Graph Storage and Processing


We develop systems and algorithms for large scale graph processing and explore novel applications for graph-structured data.

Smooth Kronecker Generator

As there are a dearth of truly large, publicly available data sets, synthetic graph generators are critical for evaluating the scalability of graph processing systems. We introduced the Smooth Kronecker generator, which produces Kronecker graphs whose fundamental graph characteristics, such as degree distribution, better reflect real world data.

Papers
  1. [Smooth Kronecker: Solving the Combing Problem in Kronecker Graphs ]
Code
  1. [Smooth Kronecker Repository]
Scalable Graph Partitioning

Graph partitioning plays a pivotal role in various distributed graph processing applications, including graph analytics, graph neural network training, and distributed graph databases. A “good” graph partitioner reduces workload execution time, worker imbalance, and network overhead. Graphs that require distributed settings are often too large to fit in the main memory of a single machine. This challenge renders traditional in-memory graph partitioners infeasible, leading to the emergence of streaming solutions. Streaming partitioners produce lower-quality partitions, because they work from partial information and must make premature decisions before they have a complete view of a vertex’s neighborhood.
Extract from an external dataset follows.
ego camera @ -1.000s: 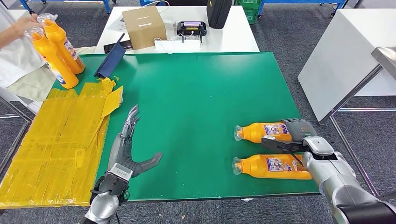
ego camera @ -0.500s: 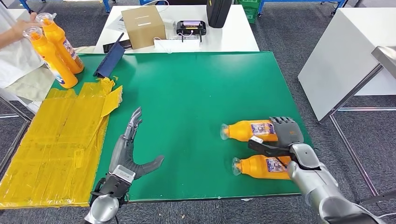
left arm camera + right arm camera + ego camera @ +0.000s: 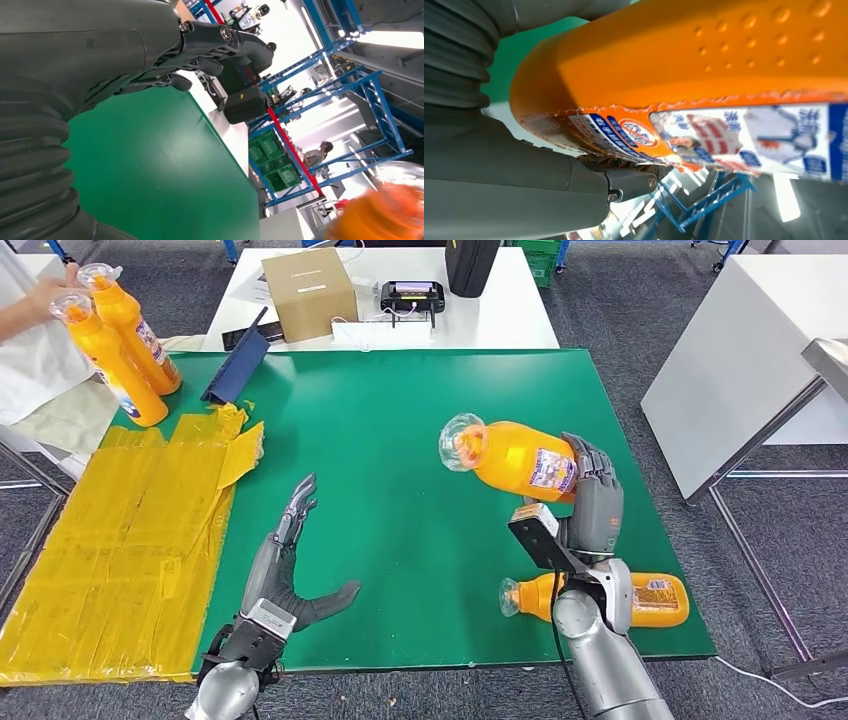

We introduce CUTTANA, a streaming graph partitioner that partitions massive graphs (Web/Twitter scale) with superior quality compared to existing streaming solutions. CUTTANA uses a novel buffering technique that prevents the premature assignment of vertices to partitions and a scalable coarsening and refinement technique that enables a complete graph view, improving the intermediate assignment made by a streaming partitioner. We implemented a parallel version for CUTTANA that offers nearly the same partitioning latency as existing streaming partitioners.

Papers
  1. [CUTTANA: Scalable Graph Partitioning for Faster Distributed Graph Databases and Analytics]
Code
  1. [CUTTANA Repository]
Hybrid Transactional and Analytical Processing (HTAP) Graph Databases

The rise in the amount of graph data that are being generated has prompted an increased interest in storing and processing these datasets. For over a decade, researchers have been developing myriad graph processing systems in an effort address new application demands and improve efficiency. Most graph-structured data persists in a database, but most whole-graph analysis takes place in special purposem, in-memory graph processing systems. This leads to a pipeline where analysis requires extracting data from a database, ingesting it into a graph processing system, and then running an analytical task. If the graph is larger than the memory of a single compute node, the pipeline typically adds a partitioning step, so that the graph can be distributed to a cluster, whose aggregate memory is large enough to hold the graph. This pipeline repeats whenever there is new data to analyze.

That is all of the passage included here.